Cargar sobre los niños la responsabilidad de una política migratoria que corresponde a los adultos y al Estado constituye una peligrosa inversión de responsabilidades.
La preocupación debería ser todavía mayor ante la creciente ola de discursos políticos que convierten la presencia haitiana en una especie de explicación universal para problemas tan diferentes como la educación, la salud, el empleo, la seguridad o los servicios públicos.
El debate democrático permite discutir cuánto cuesta la migración, cómo se financian los servicios y qué debe hacer el Estado para controlar sus fronteras. Lo que no debería normalizarse es que la nacionalidad de un niño termine convirtiéndose en argumento político para cuestionar su derecho a aprender.
República Dominicana necesita una política migratoria firme, ordenada y verificable. También necesita una política educativa capaz de responder al crecimiento de su población escolar.

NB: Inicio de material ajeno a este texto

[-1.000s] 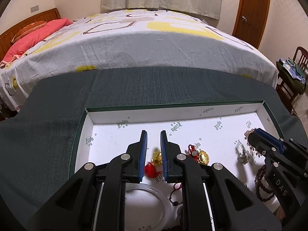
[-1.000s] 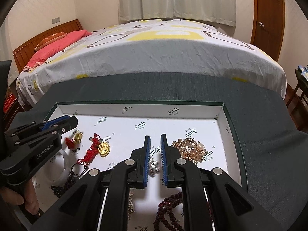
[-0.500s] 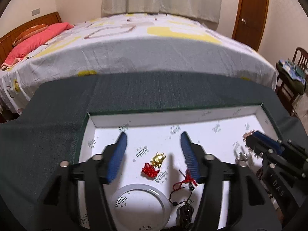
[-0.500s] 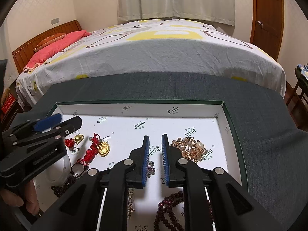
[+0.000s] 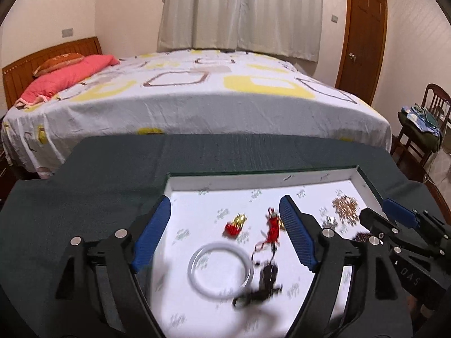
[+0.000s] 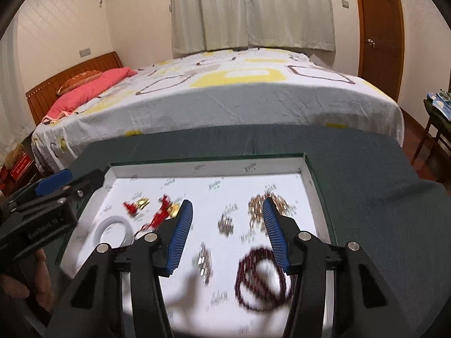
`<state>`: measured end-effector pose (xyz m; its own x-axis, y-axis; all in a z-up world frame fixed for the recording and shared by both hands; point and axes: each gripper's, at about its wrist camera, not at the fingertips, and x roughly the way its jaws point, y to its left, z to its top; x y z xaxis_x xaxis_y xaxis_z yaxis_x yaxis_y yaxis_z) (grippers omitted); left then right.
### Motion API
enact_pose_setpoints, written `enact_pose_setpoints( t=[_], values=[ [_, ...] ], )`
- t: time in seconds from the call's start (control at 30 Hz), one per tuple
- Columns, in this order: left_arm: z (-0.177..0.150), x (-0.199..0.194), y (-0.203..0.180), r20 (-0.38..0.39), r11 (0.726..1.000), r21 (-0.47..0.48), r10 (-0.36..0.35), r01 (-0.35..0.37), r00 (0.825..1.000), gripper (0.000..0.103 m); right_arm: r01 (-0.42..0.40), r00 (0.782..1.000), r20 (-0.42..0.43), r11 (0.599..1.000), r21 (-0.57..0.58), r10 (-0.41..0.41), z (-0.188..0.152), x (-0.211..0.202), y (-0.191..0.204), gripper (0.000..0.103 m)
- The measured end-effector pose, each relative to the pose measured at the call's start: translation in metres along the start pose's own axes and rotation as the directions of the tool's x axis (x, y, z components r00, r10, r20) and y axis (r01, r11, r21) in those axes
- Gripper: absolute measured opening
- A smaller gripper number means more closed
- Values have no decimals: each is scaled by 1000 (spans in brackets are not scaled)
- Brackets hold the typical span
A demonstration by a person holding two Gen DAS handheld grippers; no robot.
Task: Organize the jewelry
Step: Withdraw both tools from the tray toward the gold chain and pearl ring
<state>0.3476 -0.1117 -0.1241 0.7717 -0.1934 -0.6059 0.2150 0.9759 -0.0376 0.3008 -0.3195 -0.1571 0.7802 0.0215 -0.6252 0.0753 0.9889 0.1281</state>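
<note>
Jewelry lies loose in the white tray (image 6: 315, 197): a dark bead strand (image 6: 262, 278) just under the right gripper (image 6: 228, 231), a gold charm (image 5: 239, 221) ahead of the left gripper (image 5: 225, 233). Both are spread wide, empty. Beads look light, floppy and slippery; pinch a bunched loop.

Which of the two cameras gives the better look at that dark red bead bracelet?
The right wrist view: the dark red bead bracelet lies whole, though blurred, in the tray. In the left wrist view only a sliver shows behind the right gripper.
</note>
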Motion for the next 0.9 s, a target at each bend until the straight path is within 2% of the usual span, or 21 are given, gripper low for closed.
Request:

La frontera se controla en la frontera. La escuela, en cambio, debe seguir siendo la escuela: el lugar donde un niño aprende, independientemente de la nacionalidad de sus padres.
Y en una sociedad que reclama respeto para sus propios ciudadanos cuando emigran y se integran a otros países, resulta difícil sostener como principio que los hijos de los extranjeros que viven en República Dominicana deben ser excluidos de un derecho que la Constitución reconoce para todos.
El problema no son los niños. El problema es un Estado que todavía no ha logrado resolver de manera integral su política migratoria y, al mismo tiempo, garantizar un sistema educativo con capacidad suficiente para todos.
Convertir esa contradicción en una batalla contra los estudiantes haitianos puede producir réditos políticos inmediatos, pero no resolverá ninguno de los dos problemas.